The spacecraft New Horizons made history Jan. 1 when it scanned a now famously snowman-shaped object more than a billion miles past Pluto in a region of space known as the Kuiper Belt.
Dubbed Ultima Thule – or “beyond the known world” – it is the farthest object from Earth ever explored. Among the scientists gathered at Johns Hopkins University’s Applied Physics Laboratory in Maryland on New Year’s Day was University of Idaho’s physics graduate student Rajani Dhingra.
“We had the nerdiest New Year party in the solar system,” Dhingra joked.
Dhingra said she is a part of a group of about 30 scientists on a team investigating the geology and geophysics of Ultima Thule. The images she studies with her team were supplied primarily by a piece of equipment onboard New Horizons called the long-range reconnaissance imager, or LORRI. The spacecraft hosts an array of other instruments, including a spectroscopy camera and particle and dust counters.
It takes about six hours for a signal to travel the 4 billion miles from New Horizons to Earth, Dhingra said. She said this is not only because of the incredible distance the information must travel but, because the transmitter aboard the spacecraft is only about 150 watts – less than the energy some light bulbs consume. The current image of Ultima Thule is rough and some of the object’s features are still a mystery to researchers, but Dhingra said she is looking forward to receiving data that will bring the image into sharper focus – likely toward the end of January.
The Kuiper Belt is a vast region of space occupied by large celestial objects that begins in the neighborhood of Pluto and is similar to the asteroid belt between Mars and Jupiter, only much larger. While asteroids are made of mostly rock and metal, Kuiper Belt objects are usually composed primarily of “ices” such as frozen methane, ammonia or water. The Kuiper Belt is home to three dwarf planets, including Pluto, which Dhingra called “the king of the Kuiper Belt.” Dhingra said scientists are so fascinated by these objects because they give insight into the conditions of the early solar system.

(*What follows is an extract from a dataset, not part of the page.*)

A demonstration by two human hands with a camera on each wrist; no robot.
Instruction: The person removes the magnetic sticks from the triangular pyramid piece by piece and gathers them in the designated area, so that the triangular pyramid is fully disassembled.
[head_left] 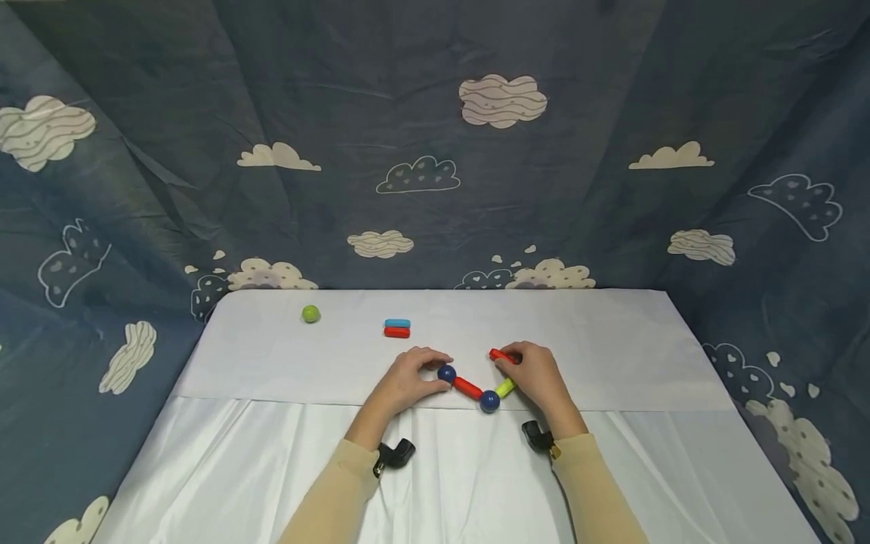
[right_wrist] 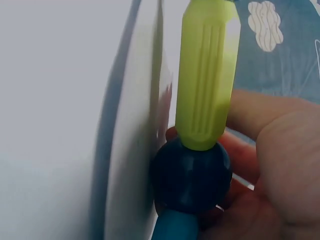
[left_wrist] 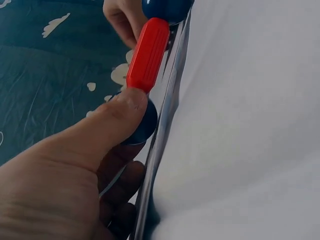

“These objects were planetesimals – or things that formed our planets – and now they’re frozen exactly like that,” Dhingra said. “We are basically looking four billion years ago in time when we’re studying these objects.”
Dhingra said she is looking forward graduation in the spring and defending her thesis regarding Titan, Saturn’s largest moon, but she will also continue to work with the Ultima Thule project for the foreseeable future. The dream, she said, is to someday land a job at NASA.
“This is a first, I’ve not done anything like this before, this is my highlight of the new year (and) this was my highlight of 2018,” Dhingra said. “… I’m excited for all the new science that we’re going to see, and I’m excited for just being a part of this team here and participating in it.”